Snapshots and Streams
Closing Chapter 2 — the architecture named
The synthesis that closes Chapter 2. Seven posts approached the same territory from seven different directions. This one names it — and the name will carry through the rest of the series.
The previous section ended with a promise: that the pieces built across this chapter — the lived body, the developing schema, the autopoietic cell, the sensorimotor loop, the shared word — would be collected into a single architectural picture. This is that post.

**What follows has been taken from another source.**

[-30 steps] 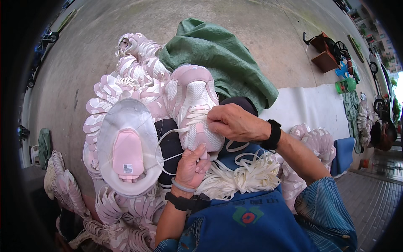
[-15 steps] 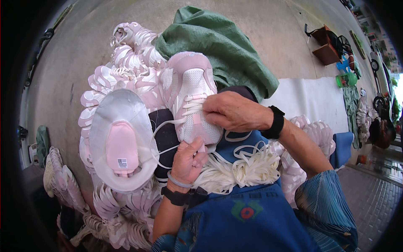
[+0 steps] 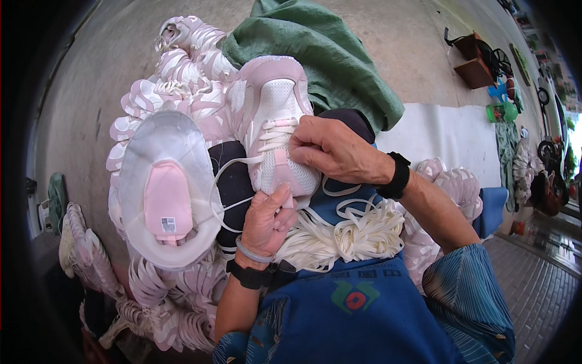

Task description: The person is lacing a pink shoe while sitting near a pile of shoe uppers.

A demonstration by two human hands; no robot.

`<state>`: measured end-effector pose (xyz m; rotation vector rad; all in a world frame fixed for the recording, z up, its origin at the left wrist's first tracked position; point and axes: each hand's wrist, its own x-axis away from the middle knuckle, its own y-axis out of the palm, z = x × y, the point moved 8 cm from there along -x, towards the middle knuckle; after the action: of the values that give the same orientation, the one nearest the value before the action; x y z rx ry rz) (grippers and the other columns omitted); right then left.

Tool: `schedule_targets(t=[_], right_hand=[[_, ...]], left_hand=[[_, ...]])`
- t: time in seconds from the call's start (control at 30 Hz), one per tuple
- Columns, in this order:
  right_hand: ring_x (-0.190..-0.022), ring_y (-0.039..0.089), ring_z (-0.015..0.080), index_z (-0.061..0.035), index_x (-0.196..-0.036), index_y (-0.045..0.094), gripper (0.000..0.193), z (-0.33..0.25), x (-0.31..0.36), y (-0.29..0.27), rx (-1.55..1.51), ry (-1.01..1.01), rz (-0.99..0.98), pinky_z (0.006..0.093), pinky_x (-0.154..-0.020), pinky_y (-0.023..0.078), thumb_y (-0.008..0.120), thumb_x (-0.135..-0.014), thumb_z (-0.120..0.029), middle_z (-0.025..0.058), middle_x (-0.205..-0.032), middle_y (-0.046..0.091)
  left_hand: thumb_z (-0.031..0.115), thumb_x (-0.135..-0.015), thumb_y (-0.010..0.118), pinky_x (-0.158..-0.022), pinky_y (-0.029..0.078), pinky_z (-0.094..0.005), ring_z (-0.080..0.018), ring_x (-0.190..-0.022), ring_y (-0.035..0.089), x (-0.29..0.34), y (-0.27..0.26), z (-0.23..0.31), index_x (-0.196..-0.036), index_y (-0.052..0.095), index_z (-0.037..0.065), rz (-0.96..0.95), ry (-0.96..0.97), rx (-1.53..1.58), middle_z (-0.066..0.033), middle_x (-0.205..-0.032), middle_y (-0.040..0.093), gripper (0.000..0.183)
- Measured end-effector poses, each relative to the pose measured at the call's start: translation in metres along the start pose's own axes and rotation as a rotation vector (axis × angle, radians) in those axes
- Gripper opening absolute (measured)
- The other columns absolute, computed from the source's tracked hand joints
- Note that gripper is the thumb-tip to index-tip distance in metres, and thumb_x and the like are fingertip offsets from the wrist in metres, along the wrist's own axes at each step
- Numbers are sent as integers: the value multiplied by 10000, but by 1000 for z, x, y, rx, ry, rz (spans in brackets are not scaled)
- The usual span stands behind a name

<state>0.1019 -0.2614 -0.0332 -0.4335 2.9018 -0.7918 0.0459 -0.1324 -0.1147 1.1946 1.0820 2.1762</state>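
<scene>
A pink and white sneaker upper [image 3: 284, 91] lies across my lap, its toe pointing away from me. Cream shoelace [image 3: 276, 136] crosses its upper eyelets, and a loose length loops out to the left. With closed fingers, my left hand [image 3: 267, 221] pinches the upper's near end at the tongue. My right hand [image 3: 339, 151] is curled shut against the right eyelet edge; its fingertips are hidden, so what they pinch cannot be made out. Just left lies another upper [image 3: 136, 158], its pale lining and pink tongue facing up.
A bundle of cream laces [image 3: 357, 236] rests on my blue apron [image 3: 376, 315]. Stacked uppers [image 3: 182, 73] stand on the left, with more stacked uppers [image 3: 445, 194] at right. Green cloth [image 3: 315, 54] lies beyond, beside a white sheet [image 3: 442, 133].
The view has shifted a little, so the uppers sit slightly higher in it. Both hands keep nearly the same places on the upper, and the lacing looks the same.
</scene>
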Motion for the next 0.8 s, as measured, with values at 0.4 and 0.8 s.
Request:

Let me start where the chapter started. With a bracket.
The bracket we opened
Chapter 2 opened with behaviorism — and with a decision. The behaviorist drew a bracket around the agent. Everything observable stayed outside the bracket, available for rigorous study: the stimulus, the response, the lawful relationship between environmental contingencies and action patterns. Everything else — what the agent was doing on the inside, how the world showed up for it, what it was like to be that agent — went inside the bracket and was set aside. Not denied. Bracketed. Declared, for the sake of a clean science, temporarily off-limits.
The six posts that followed were a sustained effort to open that bracket — and to open it without throwing away the rigor that closing it had bought. Each one approached the bracketed interior from a different discipline, with a different vocabulary, asking a different question. And if you have been reading carefully, you may have felt something building across them — a sense that each post was circling the same territory from a new side.

This post names that territory. And in naming it, I want to show you that what looked like six or seven separate topics was in fact one architecture — described, approached, and inhabited from seven directions.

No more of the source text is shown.